SHOW Bus
- Founded: 1979
- Service area: Kankakee, Logan, and Mason Counties in Illinois
- Service type: Bus service and demand-response service
- Routes: 1
- Chief executive: Laura Dick
- Website: SHOW Bus

= Show Bus =

Provider of mass transportation in Central Illinois

SHOW Bus is a provider of public transit in rural Kankakee County, Logan County, and Mason County in Illinois. Most service is demand-response. There is one deviated fixed-route in Kankakee County.

Since July 1, 2025, SHOW Bus is no longer the public transportation provider for DeWitt, Ford, Iroquois, Livingston, Macon, and McLean Counties in Illinois.

==History==

Public transit has existed in rural Central Illinois since at least 1891, when the Lincoln Electric Street Railway Co. began operating streetcar service in Lincoln. Streetcar service was operated locally in Lincoln and Pontiac until 1929 and 1925, respectively, when both cities had their streetcar systems replaced with buses.

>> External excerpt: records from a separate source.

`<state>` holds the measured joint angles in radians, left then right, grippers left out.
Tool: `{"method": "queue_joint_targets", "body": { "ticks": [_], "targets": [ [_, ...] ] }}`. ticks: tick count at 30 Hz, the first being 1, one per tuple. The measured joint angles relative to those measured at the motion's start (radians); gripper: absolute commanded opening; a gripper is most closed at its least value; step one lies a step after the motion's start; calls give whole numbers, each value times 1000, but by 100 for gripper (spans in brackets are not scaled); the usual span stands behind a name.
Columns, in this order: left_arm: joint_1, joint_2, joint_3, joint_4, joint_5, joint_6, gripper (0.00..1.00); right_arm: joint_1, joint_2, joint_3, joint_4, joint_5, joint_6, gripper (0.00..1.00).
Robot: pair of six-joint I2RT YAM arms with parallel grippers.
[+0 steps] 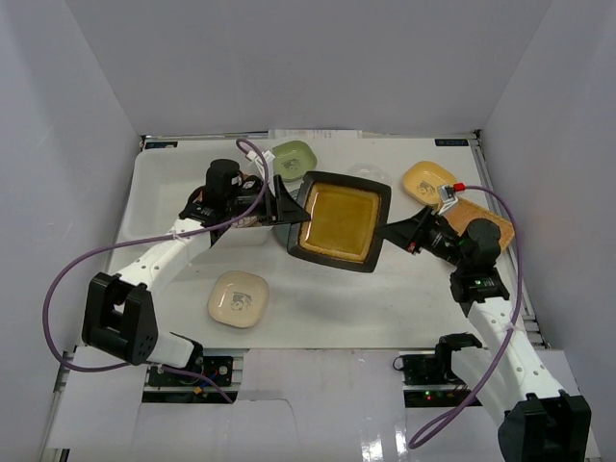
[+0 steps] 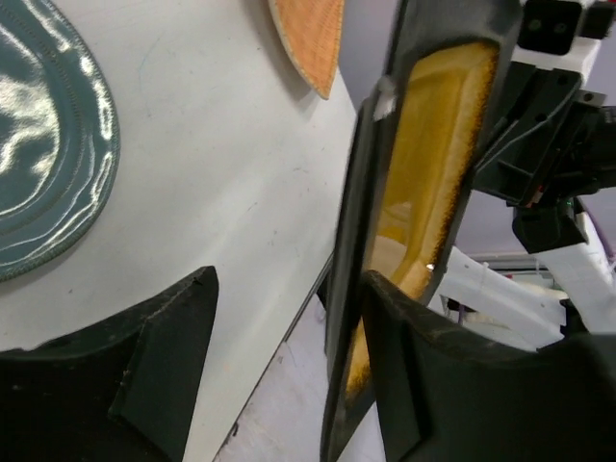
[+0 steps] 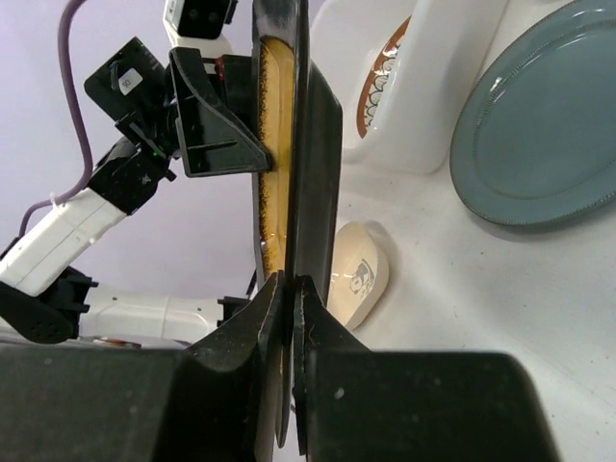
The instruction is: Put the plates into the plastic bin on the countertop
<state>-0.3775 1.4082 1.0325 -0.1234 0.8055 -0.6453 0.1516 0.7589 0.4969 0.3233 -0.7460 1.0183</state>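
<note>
The right jaws are clamped on one rim of the black square plate with a yellow glazed centre [image 1: 339, 221], which hangs tilted above the white tabletop [image 1: 385, 308] between the two sets of jaws. The left jaws stand apart around its opposite rim, one finger [image 2: 452, 385] just beside the yellow face. A blue-grey round plate [image 2: 38, 144] lies ahead of the left jaws
</note>
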Motion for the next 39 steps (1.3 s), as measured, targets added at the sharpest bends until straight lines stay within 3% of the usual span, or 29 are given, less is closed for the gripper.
{"method": "queue_joint_targets", "body": {
  "ticks": [1, 2, 5, 8, 10, 14, 17, 26, 33, 39],
  "targets": [
    [-5, 2, 0, 19, 8, -9, 58, 2, 9, 0, 13, -3, 4, 8],
    [-7, 3, -1, 38, 23, -17, 26, 4, 21, 0, 29, -9, 12, 8],
    [-18, -5, -14, 77, 40, -40, 0, 18, 58, -2, 52, -8, 21, 8],
    [-11, -35, -29, 100, 51, -68, 0, 19, 102, -5, 69, -6, 26, 9],
    [-8, -50, -42, 109, 39, -78, 0, 23, 120, -5, 105, -10, 34, 19],
    [10, -62, -68, 131, 14, -101, 0, 33, 163, -5, 174, -16, 68, 65],
    [78, -79, -118, 154, 19, -154, 0, 43, 184, -3, 207, -21, 77, 80],
    [565, -137, -132, 264, 9, -339, 0, 48, 217, -1, 232, -10, 43, 81],
    [645, -134, -107, 140, -95, -266, 0, 94, 326, 71, 82, 145, -172, 75],
    [654, -68, -90, 5, -248, -154, 0, 193, 578, 97, 113, 271, -238, 73]
  ]
}}
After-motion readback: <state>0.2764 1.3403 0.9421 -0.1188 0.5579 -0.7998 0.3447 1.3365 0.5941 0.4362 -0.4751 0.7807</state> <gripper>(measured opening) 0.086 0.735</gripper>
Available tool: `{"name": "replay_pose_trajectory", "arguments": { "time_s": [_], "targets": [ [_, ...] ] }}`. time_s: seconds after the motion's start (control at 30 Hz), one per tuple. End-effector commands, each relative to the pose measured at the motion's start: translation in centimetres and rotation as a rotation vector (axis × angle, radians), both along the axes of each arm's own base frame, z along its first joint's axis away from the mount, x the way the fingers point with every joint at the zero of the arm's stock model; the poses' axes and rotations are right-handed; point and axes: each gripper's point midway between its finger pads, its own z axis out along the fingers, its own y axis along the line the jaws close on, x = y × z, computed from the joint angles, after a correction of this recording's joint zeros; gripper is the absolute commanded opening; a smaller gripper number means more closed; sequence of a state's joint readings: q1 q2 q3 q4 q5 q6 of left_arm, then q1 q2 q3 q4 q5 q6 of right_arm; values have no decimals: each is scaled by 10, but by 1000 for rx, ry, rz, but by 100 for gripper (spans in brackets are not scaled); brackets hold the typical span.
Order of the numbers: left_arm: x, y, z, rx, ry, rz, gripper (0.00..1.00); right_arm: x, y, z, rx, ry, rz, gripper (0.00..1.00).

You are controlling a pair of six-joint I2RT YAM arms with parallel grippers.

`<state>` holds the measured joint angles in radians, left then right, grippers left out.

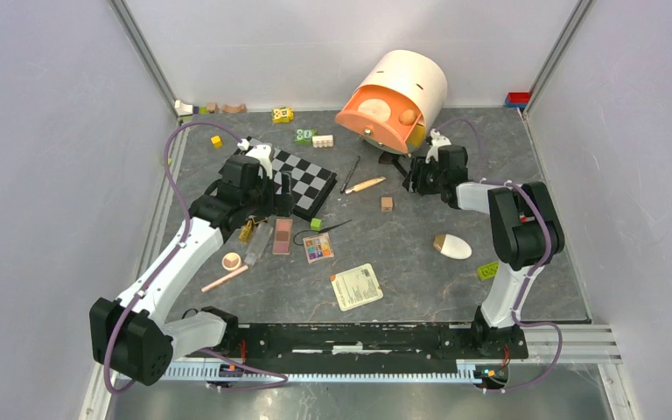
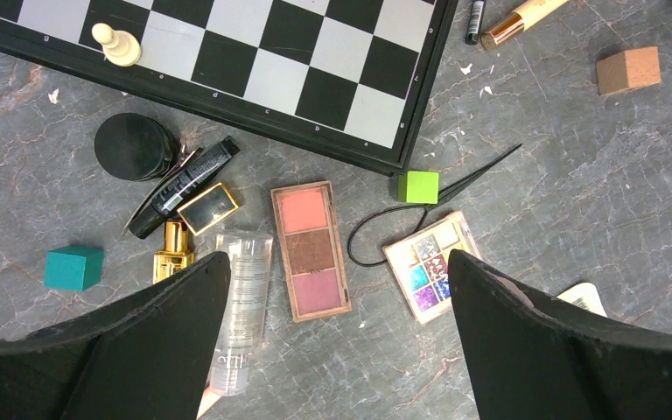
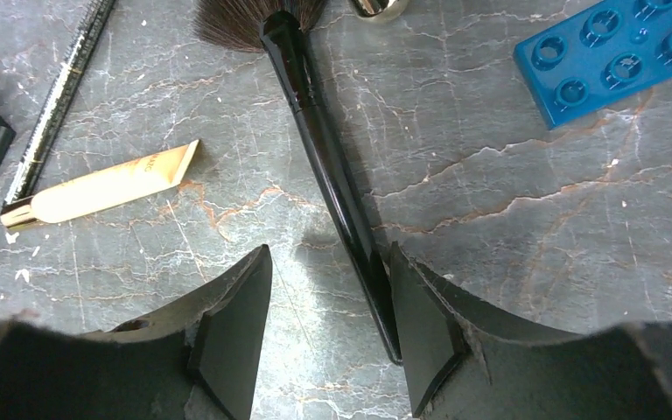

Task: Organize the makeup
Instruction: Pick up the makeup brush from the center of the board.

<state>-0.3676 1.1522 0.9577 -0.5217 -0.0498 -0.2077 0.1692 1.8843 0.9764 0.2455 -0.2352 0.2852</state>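
Dark grey, stone-veined tabletop (image 1: 420,262) enclosed by plain white panels (image 1: 52,131). The left gripper (image 2: 337,262), blunt black fingers spread wide, hangs over a rectangular pink eyeshadow palette (image 2: 311,249) and a glittery multicolour palette (image 2: 429,265). The right gripper (image 3: 331,258) stands parted around a glossy black-handled brush (image 3: 315,122) lying flat.

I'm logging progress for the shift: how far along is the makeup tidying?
Done: nothing visibly; the pink palette, clear tube, multicolour palette, peach compact and egg sponge lie scattered on the table. In hand: the right gripper, fingers open, straddles the black brush handle without gripping; the left gripper hovers open above the pink palette. Left: practically everything.
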Motion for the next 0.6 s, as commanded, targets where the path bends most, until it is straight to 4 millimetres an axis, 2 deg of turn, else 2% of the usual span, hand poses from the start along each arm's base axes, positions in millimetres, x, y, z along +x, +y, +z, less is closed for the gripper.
{"name": "replay_pose_trajectory", "arguments": {
  "time_s": [0.0, 0.17, 0.4, 0.57],
  "targets": [
    [4, 0, 4, 3, -26, -14, 100, -23, -15, -23, -142, 83, -16, 57],
    [4, -1, 4, 3, -25, -16, 100, -21, -26, -27, -197, 85, -57, 45],
    [4, 0, 4, 4, -28, -15, 100, -24, -20, -28, -171, 79, -31, 26],
    [4, 0, 4, 5, -26, -16, 100, -35, -9, -9, -104, 33, 13, 15]
  ]
}}
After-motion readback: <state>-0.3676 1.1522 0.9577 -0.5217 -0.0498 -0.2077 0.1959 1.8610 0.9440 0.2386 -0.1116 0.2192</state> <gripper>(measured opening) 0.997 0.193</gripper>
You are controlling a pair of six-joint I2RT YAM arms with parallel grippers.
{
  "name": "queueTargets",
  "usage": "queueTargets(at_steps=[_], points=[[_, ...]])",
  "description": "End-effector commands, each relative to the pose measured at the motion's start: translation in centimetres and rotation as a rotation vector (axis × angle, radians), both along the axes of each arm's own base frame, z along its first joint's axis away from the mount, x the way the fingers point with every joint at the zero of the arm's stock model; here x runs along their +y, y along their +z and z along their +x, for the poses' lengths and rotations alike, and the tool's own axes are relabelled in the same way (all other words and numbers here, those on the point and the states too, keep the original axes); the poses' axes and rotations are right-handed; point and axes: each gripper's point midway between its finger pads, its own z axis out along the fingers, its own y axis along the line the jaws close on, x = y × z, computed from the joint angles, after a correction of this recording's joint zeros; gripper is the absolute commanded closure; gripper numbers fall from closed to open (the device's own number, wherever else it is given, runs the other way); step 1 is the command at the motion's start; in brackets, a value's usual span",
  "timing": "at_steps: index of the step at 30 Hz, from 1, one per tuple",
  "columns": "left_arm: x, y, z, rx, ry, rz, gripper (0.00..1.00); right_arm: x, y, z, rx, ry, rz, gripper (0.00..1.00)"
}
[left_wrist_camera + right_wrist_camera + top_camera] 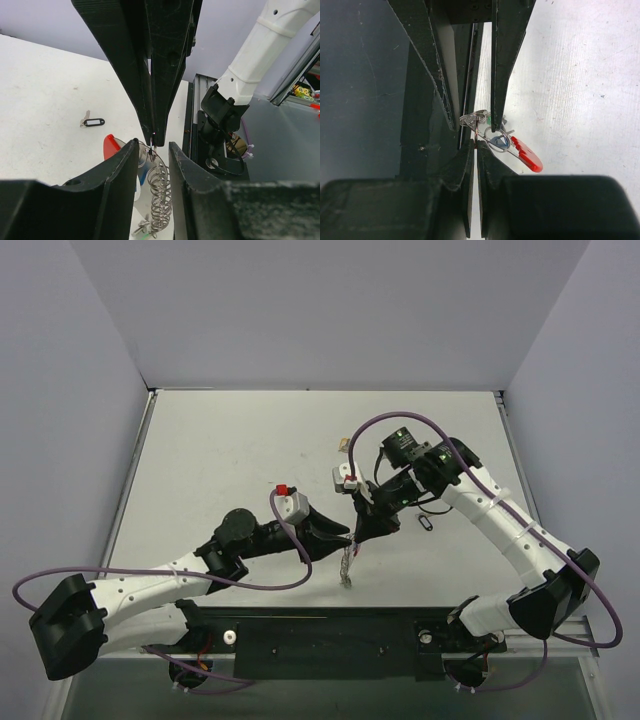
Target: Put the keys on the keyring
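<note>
- I am observing the right gripper (473, 146) pressing its jaws fully together on the thin wire of the keyring (476, 120), which is sitting at mid-table between the two arms.
- The left gripper (153, 150) is standing partly open, gripping nothing. Its fingers are straddling the ring from the opposite side, and I cannot tell whether they are touching it.
- A red tag (526, 155) and a coiled silver spring (160, 192) are hanging from the ring below the fingertips. I cannot tell whether the spring is reaching the table (220, 460).
- One key (86, 119) with a black loop head is lying flat on the table near the right gripper, apart from the keyring and not threaded on it.
</note>
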Motion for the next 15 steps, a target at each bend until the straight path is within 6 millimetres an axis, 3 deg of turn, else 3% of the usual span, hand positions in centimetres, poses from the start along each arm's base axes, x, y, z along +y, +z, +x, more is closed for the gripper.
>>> queueTargets(at_steps=[1, 7, 15], points=[[-0.35, 3.36, -0.01, -0.052, -0.017, -0.085, 0.61, 0.36, 1.07, -0.65, 0.018, 0.028, 0.026, 1.00], [-0.47, 2.99, -0.04, -0.046, -0.022, -0.073, 0.70, 0.43, 1.09, -0.67, 0.020, 0.030, 0.026, 1.00], [-0.46, 2.48, 0.00, -0.036, -0.020, -0.053, 0.71, 0.37, 1.15, -0.64, 0.018, 0.028, 0.026, 1.00]])
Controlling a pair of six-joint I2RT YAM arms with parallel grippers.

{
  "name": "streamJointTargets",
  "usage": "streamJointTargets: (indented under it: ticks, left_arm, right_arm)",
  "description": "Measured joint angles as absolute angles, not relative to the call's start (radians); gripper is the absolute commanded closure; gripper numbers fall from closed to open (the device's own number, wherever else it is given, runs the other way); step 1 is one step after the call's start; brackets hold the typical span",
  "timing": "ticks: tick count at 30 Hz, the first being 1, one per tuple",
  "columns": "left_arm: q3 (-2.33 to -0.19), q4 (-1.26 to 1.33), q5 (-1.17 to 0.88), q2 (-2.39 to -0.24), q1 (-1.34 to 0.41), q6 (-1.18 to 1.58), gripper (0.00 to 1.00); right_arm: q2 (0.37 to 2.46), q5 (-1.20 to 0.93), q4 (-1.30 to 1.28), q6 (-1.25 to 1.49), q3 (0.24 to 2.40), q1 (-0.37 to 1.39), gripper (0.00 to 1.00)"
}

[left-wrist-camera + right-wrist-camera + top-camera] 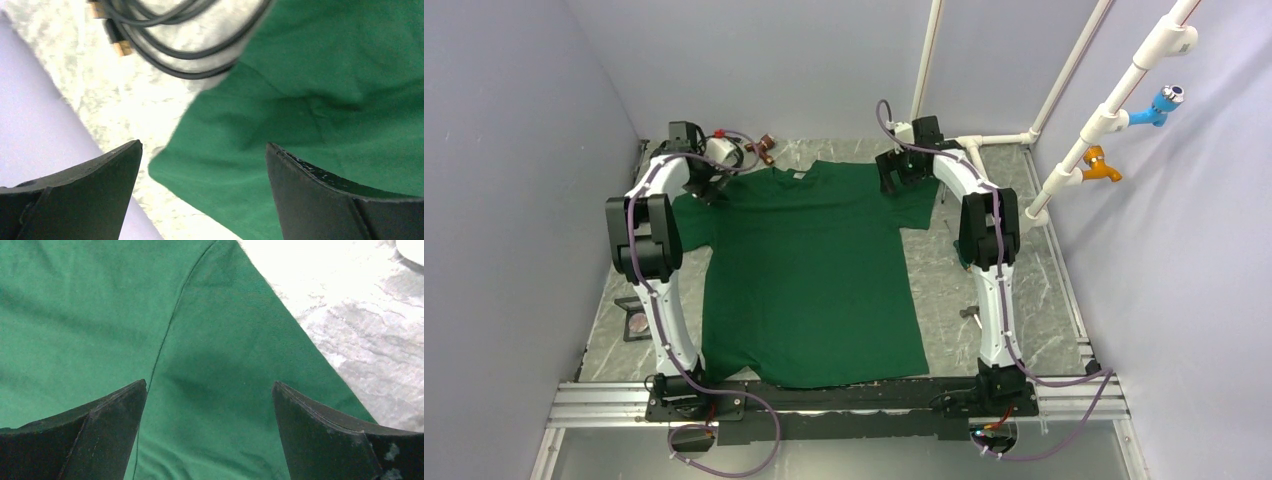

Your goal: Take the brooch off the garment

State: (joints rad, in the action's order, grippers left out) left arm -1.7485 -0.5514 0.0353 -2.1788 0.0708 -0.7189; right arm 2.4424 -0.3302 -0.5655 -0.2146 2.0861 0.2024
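The brooch (638, 321) is seen from above on a dark square (627, 331), left of the garment (814, 270) and apart from it. In the left wrist view, the left gripper (202, 150) is spread wide over a sleeve edge. In the right wrist view, the right gripper (210, 387) is likewise spread over the far right sleeve.

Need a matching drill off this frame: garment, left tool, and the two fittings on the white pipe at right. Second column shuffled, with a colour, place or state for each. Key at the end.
Column one:
A. garment
B. left tool
C. upper pipe fitting
D. lower pipe fitting

Column two:
1. orange
2. open, above a sleeve edge, near the cables
3. blue
4. spread flat on the table, collar at the far end

Pairs: A-4, B-2, C-3, D-1
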Motion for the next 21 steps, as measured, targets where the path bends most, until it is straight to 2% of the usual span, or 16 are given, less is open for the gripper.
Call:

In 2020 and 2022, SHOW Bus and Kankakee County received two grants as part of Rebuild Illinois to replace vehicles and upgrade a vehicle storage facility.

In June 2024, the McLean County Board voted to withdraw from its multi-county intergovernmental agreement with SHOW Bus to provide rural public transportation, which also included Livingston and Ford counties. In February 2025, Macon County ended its intergovernmental agreement with SHOW Bus. In September 2025, Livingston County voted to terminate its contract with SHOW Bus.

Since July 1, 2025, the service area of SHOW Bus has decreased significantly. Service in the following counties once provided by SHOW Bus were replaced by the following providers:

- DeWitt County: Now served by Piattran
- Ford County: Now served by Futures Connections
- Iroquois County: Now served by Futures Connections
- Livingston County: Now served by Futures Connections
- Macon County: Now served by Decatur Moves (operated by Decatur Public Transit)
- McLean County: Now served by Connect GO (operated by Connect Transit)

==Service==

SHOW Bus provides one deviated fixed-route between Kankakee and Momence and demand-response services for the rest of its service area. All routes run weekdays only and have a regular fare of $2.

=== Past Service ===
Until 2025, SHOW Bus provided the following services:

==== Former Intercity routes ====
- Livingston-McLean County Intercity Service (served Pontiac, Chenoa, Lexington, Towanda, Bloomington and Normal)
- Route 24 Limited Stop Service (served Piper City, Chatsworth, Forrest, Fairbury, Chenoa and Pontiac)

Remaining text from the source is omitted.